⟨

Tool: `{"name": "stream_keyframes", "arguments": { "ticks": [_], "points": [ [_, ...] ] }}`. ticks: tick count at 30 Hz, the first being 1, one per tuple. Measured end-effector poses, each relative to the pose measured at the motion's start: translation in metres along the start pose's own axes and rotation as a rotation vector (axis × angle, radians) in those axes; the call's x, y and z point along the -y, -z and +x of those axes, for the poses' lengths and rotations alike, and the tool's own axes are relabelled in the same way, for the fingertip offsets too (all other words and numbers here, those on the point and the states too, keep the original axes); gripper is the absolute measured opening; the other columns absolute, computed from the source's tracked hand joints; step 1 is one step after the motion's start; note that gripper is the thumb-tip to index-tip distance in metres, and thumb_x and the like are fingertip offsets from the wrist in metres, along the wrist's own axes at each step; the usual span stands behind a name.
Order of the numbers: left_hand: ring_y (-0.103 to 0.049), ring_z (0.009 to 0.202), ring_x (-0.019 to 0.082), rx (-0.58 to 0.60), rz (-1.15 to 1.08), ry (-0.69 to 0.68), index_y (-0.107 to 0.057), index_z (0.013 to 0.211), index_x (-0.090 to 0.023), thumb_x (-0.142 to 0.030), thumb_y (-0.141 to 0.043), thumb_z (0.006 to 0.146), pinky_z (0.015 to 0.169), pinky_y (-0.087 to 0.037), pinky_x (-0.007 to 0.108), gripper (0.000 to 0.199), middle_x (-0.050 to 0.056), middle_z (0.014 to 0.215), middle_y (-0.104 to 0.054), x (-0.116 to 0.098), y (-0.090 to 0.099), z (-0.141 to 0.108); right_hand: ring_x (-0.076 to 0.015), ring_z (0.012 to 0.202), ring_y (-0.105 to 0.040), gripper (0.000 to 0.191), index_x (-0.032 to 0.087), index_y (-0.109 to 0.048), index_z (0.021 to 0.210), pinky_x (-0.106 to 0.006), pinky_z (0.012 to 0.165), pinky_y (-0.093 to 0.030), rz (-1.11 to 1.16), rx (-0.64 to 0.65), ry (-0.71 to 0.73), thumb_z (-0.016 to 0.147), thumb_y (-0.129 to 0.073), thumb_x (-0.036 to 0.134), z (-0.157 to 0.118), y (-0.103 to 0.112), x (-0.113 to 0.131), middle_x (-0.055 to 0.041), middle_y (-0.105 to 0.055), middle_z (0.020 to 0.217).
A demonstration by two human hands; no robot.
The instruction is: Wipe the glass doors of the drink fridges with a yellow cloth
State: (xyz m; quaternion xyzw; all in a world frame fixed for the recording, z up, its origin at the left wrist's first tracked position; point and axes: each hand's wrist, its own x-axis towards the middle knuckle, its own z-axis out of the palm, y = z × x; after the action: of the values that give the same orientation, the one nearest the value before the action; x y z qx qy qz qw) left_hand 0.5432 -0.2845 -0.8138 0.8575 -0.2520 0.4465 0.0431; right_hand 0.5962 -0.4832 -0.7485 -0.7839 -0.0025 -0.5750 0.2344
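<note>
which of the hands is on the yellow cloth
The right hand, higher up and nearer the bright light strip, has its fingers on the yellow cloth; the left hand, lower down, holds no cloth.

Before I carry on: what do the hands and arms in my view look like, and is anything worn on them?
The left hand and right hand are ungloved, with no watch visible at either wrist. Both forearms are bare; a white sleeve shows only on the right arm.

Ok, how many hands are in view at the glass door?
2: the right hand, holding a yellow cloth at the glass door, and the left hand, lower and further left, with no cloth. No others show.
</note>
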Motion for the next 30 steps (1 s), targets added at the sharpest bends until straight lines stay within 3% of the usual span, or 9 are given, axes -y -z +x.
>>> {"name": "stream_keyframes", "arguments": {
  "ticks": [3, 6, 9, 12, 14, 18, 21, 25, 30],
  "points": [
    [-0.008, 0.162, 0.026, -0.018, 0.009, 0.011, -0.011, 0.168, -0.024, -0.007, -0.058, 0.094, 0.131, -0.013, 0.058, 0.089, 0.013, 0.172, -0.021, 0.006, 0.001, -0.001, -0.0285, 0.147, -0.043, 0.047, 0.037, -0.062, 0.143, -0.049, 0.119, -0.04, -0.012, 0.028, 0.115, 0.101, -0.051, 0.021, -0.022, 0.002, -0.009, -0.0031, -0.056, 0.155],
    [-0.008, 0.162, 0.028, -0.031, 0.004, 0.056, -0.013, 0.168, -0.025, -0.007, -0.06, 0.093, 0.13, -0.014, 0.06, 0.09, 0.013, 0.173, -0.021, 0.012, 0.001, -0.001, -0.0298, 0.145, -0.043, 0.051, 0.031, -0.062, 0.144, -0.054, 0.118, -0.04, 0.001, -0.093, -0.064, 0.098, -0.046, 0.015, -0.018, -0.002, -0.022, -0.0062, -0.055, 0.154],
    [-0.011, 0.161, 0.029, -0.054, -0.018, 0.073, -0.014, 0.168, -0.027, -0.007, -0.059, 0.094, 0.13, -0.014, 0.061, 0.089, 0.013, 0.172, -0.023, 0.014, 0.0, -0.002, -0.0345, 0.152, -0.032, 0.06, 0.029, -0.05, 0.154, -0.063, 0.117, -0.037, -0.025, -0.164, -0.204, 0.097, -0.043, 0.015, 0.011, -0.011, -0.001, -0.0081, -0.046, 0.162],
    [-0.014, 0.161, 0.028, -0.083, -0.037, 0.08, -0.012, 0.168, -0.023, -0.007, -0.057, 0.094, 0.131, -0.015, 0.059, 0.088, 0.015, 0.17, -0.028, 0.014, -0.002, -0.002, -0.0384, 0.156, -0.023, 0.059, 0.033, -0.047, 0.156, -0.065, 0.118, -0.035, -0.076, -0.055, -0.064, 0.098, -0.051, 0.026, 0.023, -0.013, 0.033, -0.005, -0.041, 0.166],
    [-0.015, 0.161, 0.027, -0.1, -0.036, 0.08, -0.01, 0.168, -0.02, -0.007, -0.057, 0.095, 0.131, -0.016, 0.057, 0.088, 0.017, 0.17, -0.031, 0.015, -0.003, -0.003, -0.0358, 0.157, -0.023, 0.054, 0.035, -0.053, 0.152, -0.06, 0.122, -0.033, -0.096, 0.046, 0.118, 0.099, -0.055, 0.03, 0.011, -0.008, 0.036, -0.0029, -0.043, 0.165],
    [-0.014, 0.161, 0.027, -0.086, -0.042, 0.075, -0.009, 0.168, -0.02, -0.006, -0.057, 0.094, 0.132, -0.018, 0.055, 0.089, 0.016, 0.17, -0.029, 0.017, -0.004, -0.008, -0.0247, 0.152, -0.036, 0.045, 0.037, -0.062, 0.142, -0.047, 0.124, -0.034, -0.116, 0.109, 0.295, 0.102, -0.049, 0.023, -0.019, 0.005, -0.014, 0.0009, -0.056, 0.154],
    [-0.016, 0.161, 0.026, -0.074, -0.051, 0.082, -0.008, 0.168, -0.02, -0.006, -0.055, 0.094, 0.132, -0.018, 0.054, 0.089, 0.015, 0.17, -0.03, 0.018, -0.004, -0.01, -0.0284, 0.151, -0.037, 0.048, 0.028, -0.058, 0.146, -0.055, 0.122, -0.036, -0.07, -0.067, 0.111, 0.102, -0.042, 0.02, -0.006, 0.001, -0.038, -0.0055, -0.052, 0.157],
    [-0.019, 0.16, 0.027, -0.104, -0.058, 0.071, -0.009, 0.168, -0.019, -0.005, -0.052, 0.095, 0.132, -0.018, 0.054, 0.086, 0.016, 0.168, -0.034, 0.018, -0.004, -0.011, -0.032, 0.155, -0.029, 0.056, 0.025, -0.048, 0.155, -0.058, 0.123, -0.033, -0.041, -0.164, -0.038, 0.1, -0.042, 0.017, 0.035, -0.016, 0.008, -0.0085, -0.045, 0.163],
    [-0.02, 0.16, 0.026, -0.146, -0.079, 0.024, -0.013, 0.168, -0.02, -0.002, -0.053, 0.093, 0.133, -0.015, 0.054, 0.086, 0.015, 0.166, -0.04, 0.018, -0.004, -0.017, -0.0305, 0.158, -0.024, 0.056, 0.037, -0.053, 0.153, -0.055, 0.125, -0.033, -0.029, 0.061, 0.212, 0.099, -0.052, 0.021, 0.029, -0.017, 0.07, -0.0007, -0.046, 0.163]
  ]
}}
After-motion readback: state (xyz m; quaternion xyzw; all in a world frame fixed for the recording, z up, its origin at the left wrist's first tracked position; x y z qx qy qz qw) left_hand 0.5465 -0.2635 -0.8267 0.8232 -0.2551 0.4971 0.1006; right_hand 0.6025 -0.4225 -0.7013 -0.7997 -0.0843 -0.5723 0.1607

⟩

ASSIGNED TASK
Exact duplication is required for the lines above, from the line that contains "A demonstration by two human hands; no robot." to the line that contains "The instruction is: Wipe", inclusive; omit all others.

YOUR RESPONSE
A demonstration by two human hands; no robot.
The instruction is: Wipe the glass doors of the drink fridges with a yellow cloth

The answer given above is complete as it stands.